Output all of the data below without changing a word, and exclude the pictures.

==== DATA SHOWN ====

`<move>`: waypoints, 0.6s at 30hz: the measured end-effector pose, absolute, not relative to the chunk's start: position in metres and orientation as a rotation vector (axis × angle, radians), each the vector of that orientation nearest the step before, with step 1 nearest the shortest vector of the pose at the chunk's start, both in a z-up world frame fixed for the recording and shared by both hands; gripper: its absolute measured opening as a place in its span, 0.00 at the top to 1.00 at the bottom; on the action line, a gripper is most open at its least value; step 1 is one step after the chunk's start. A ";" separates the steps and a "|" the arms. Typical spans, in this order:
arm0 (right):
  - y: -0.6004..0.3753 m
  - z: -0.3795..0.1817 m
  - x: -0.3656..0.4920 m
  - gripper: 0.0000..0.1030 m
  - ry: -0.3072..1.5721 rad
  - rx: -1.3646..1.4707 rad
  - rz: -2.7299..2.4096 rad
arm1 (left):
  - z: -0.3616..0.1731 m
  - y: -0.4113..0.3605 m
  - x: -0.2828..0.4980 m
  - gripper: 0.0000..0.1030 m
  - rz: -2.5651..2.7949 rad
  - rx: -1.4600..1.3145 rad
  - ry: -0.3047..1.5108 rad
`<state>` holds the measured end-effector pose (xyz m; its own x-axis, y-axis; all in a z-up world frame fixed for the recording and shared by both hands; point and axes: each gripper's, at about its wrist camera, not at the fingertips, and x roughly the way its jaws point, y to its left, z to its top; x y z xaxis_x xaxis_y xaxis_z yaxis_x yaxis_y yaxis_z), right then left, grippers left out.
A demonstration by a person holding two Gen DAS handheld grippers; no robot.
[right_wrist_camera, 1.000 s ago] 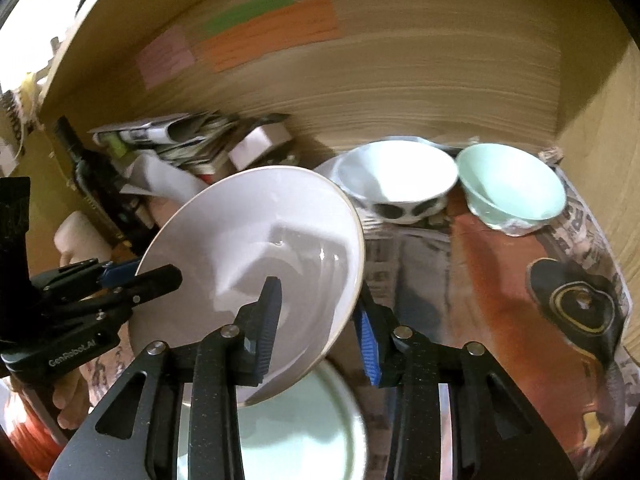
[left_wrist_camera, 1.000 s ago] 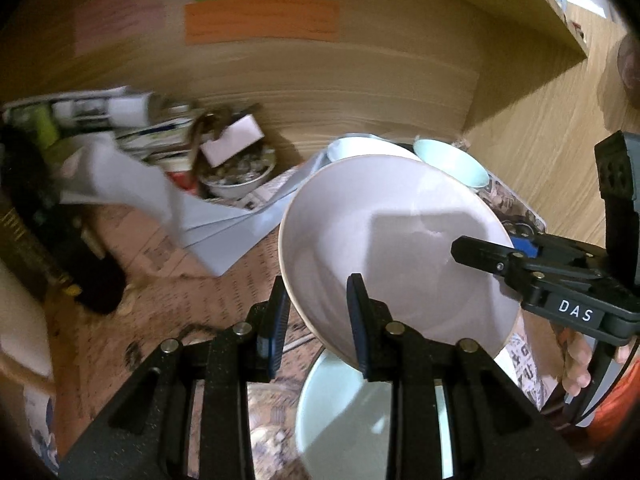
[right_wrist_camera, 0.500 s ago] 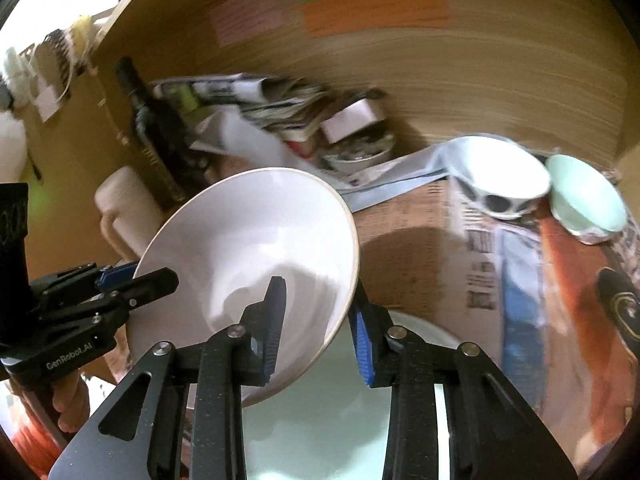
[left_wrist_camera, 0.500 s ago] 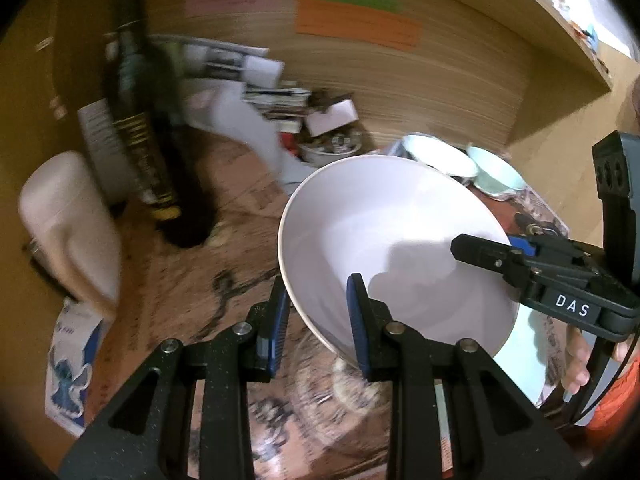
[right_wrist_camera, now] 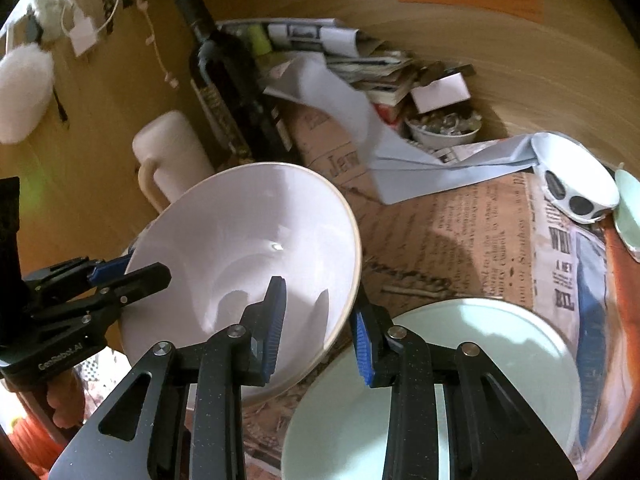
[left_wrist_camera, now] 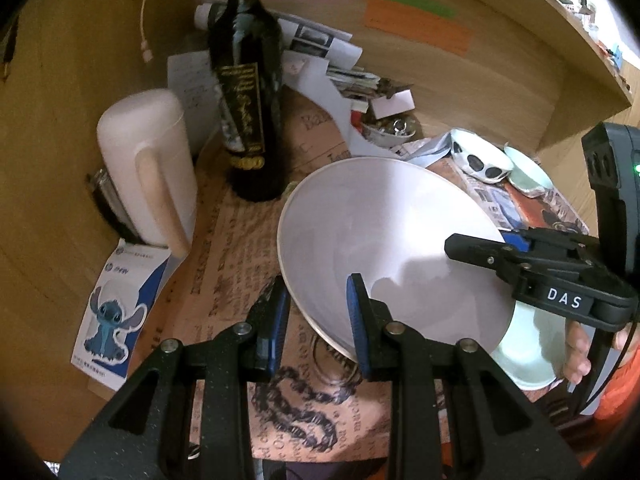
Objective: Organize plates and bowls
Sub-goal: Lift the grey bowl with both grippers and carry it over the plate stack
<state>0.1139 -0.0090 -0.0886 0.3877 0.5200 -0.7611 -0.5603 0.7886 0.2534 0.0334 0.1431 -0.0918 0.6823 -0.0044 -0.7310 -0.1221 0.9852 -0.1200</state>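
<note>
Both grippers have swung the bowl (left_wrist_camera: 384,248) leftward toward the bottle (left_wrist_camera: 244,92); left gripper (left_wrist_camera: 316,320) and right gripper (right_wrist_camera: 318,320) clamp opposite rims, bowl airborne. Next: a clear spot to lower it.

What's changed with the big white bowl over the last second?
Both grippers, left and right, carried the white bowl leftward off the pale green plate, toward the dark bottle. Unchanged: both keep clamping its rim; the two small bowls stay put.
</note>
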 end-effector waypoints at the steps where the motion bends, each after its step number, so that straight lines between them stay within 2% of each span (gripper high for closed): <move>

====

■ **YOUR RESPONSE**
`<move>`: waypoints, 0.6s at 30hz: the measured end-effector pose, absolute, not relative to the chunk's start: position in metres and orientation as a rotation vector (axis × angle, radians), each the vector of that orientation nearest the step before, with step 1 nearest the shortest vector of the pose at the chunk's start, both in a z-up world frame fixed for the recording and shared by both hands; gripper: its absolute measured opening as a place in its span, 0.00 at the top to 1.00 at the bottom; on the action line, a gripper is most open at its least value; step 1 is one step after the chunk's start. A ";" separates the steps and a "|" the arms. Typical spans, in this order:
arm0 (right):
  - y: -0.6004..0.3753 m
  - z: -0.3795..0.1817 m
  - x: -0.3656..0.4920 m
  - gripper: 0.0000..0.1030 m
  - ry: -0.3072..1.5721 rad
  - rx: -1.3646..1.4707 rad
  - rz: -2.7299..2.4096 rad
arm1 (left):
  - z: -0.3616..0.1731 m
  - y: -0.4113..0.3605 m
  - x: -0.2828..0.4980 m
  - gripper: 0.0000..0.1030 m
  - rz: -2.5651..2.7949 rad
  - rx: -1.4600..1.3145 rad
  - ry: -0.3047..1.5108 rad
`<state>` holds the measured end-effector pose (xyz m; its own x-axis, y-axis; all in a z-up world frame fixed for the recording and shared by both hands; point and axes: each gripper's, at about its wrist camera, not at the fingertips, and x roughly the way its jaws point, y to its left, z to its top; x y z xaxis_x xaxis_y xaxis_z yaxis_x yaxis_y yaxis_z), right then left, grippers left out.
A demonstration by a person holding two Gen DAS handheld grippers; no robot.
[right_wrist_camera, 1.000 s ago] 
[left_wrist_camera, 1.000 s ago] 
[right_wrist_camera, 0.500 s ago] 
[left_wrist_camera, 0.500 s ago] 
[right_wrist_camera, now] 
[left_wrist_camera, now] 
Objective: Organize plates and bowls
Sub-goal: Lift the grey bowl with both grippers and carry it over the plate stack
<state>0.1139 -0.0090 -0.0886 0.3877 0.5200 -0.7611 -0.5603 0.7886 0.2534 0.0334 0.1431 -0.0918 0.6823 -0.0044 -0.7310 -0.1221 0.9852 -0.1200</state>
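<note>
Both grippers have swung the bowl (left_wrist_camera: 384,248) leftward toward the bottle (left_wrist_camera: 244,92); left gripper (left_wrist_camera: 316,320) and right gripper (right_wrist_camera: 318,320) clamp opposite rims, bowl airborne. Next: a clear spot to lower it.

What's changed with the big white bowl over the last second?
Both grippers, left and right, carried the white bowl leftward off the pale green plate, toward the dark bottle. Unchanged: both keep clamping its rim; the two small bowls stay put.
</note>
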 end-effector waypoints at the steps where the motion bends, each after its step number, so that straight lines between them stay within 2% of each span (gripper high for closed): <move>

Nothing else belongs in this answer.